__YOUR INSTRUCTIONS__
Pick out the lines in the listing below that contain the word "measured" and copy them.

__DATA FOR PROCESSING__

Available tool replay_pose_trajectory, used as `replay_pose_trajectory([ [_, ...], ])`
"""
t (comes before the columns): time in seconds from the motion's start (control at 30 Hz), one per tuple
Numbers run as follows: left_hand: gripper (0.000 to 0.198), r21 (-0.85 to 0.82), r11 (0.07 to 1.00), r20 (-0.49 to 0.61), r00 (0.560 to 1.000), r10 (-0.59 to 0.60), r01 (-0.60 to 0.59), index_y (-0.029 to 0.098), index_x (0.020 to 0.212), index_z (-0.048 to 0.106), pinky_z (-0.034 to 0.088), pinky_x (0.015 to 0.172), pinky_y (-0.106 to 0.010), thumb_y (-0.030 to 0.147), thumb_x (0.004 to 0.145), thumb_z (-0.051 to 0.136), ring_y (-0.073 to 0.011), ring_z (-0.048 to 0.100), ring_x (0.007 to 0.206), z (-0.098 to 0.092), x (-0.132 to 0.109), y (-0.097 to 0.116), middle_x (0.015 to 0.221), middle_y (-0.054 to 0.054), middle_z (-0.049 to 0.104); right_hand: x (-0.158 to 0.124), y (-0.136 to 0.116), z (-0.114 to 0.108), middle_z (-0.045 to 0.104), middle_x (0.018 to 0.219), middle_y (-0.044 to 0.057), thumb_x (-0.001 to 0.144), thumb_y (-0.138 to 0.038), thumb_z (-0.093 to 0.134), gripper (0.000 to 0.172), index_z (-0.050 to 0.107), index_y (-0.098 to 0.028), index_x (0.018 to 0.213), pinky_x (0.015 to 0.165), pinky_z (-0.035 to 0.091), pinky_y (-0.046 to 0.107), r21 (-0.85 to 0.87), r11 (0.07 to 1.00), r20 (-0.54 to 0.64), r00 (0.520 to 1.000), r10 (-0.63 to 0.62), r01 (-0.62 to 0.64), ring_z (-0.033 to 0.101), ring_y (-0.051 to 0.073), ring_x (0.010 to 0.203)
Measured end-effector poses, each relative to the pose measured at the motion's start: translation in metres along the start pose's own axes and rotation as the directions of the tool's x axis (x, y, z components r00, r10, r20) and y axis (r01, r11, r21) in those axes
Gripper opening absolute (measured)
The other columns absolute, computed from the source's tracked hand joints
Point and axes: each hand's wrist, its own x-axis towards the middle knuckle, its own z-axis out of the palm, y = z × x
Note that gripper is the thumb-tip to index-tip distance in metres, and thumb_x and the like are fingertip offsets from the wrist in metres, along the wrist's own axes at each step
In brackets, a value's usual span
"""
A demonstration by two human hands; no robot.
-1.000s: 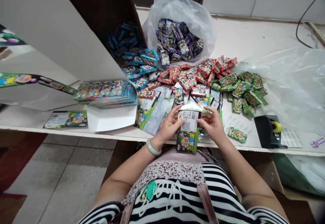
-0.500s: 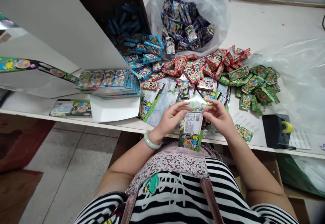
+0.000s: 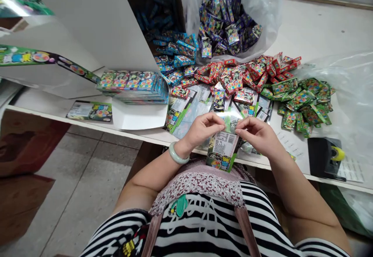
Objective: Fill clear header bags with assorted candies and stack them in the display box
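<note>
Both forearms reach in from the sides and angle toward each other in front of the body, elbows bent and out wide, so that the two hands nearly meet just above the table's near edge (image 3: 151,137). The left hand (image 3: 204,131), with a pale green bangle (image 3: 178,154) at its wrist, has its fingers curled inward, and its thumb and forefinger come together in a narrow pinch. The right hand (image 3: 258,134) mirrors it, wrist bent inward and thumb tip close under the forefinger. Between them they hold the clear upper part of a printed packet (image 3: 223,146), the two pinches a little apart; exactly how much film each one grips cannot be told. The packet's labelled, black-and-green lower part hangs tilted below the fingers, in front of the floral apron (image 3: 201,183). Beyond the hands, more flat packets (image 3: 177,111) lie on the table, with red candy boxes (image 3: 233,80) heaped behind and partly over them. Green candy boxes (image 3: 303,97) are piled to the right, near a black tape dispenser (image 3: 319,158) standing on the forearm's outer side.
</note>
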Motion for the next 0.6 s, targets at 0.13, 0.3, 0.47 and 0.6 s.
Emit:
replay_pose_trajectory([
  [0.13,0.019,0.031,0.998,0.126,0.991,0.047,-0.051,0.018,0.079,0.069,0.056,0.085,-0.032,0.035,0.087,0.072,-0.0145,0.069,0.089,-0.012,-0.008,-0.001,0.093,-0.006,0.074,-0.011,0.000,0.001,0.072,0.090,0.005,0.089,-0.036,0.068,0.015,0.067,-0.022,0.085,0.072,0.055,0.031,-0.122,0.984,0.044,0.991,-0.129,0.133,0.068,0.017,0.084],
  [0.3,0.020,0.057,0.995,0.149,0.986,0.069,-0.078,0.018,0.090,0.068,0.057,0.085,-0.031,0.036,0.085,0.076,-0.0152,0.069,0.091,-0.015,-0.014,-0.011,0.094,-0.005,0.072,-0.026,0.008,0.011,0.071,0.097,0.005,0.090,-0.023,0.066,0.005,0.066,-0.024,0.095,0.077,0.057,0.034,-0.331,0.887,-0.041,0.934,-0.355,0.322,0.067,0.018,0.094],
  [0.47,0.025,0.076,0.996,0.128,0.991,0.037,-0.047,0.022,0.108,0.064,0.056,0.082,-0.028,0.031,0.087,0.073,-0.0146,0.068,0.094,-0.008,-0.011,-0.019,0.099,-0.004,0.069,-0.029,0.023,0.016,0.068,0.098,0.005,0.092,-0.021,0.063,0.004,0.063,-0.024,0.095,0.069,0.057,0.032,-0.288,0.917,-0.131,0.937,-0.323,0.276,0.066,0.017,0.090],
  [0.6,0.014,0.197,0.978,0.128,0.991,0.049,-0.074,0.019,0.094,0.068,0.055,0.081,-0.028,0.032,0.089,0.070,-0.0139,0.065,0.089,-0.005,-0.007,-0.018,0.092,-0.005,0.069,-0.028,0.032,0.021,0.067,0.099,0.006,0.091,-0.024,0.062,0.003,0.063,-0.023,0.094,0.072,0.057,0.033,-0.215,0.947,-0.186,0.942,-0.278,0.237,0.065,0.018,0.092],
])
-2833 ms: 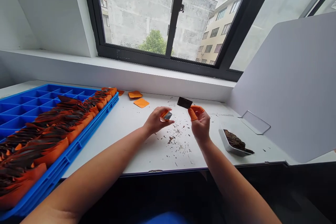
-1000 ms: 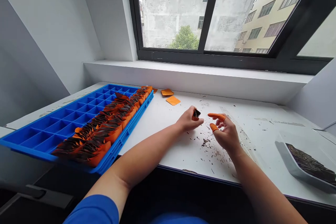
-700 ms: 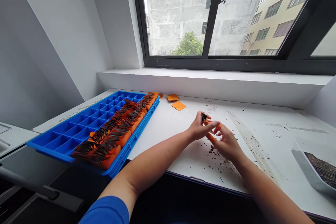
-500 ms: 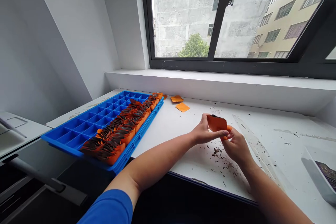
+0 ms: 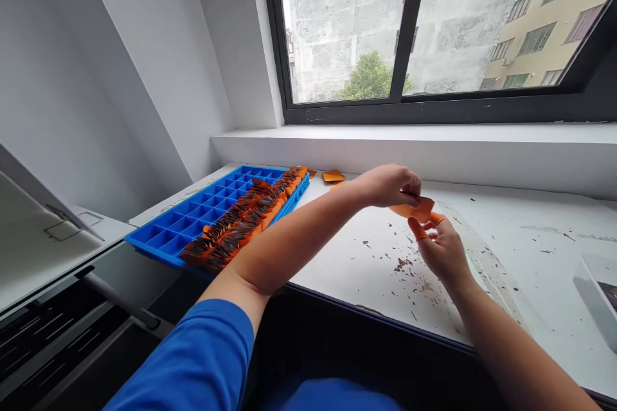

__WRITTEN REPLY__
Measured end-effector poses, each relative to the pose measured at the motion's start: translation in metres along the start pose's own axes and rotation as the directions of the tool's x axis (x, y, z components r00, r10, r20) and y axis (r01, r11, r21) in those axes
Gripper opening absolute (measured)

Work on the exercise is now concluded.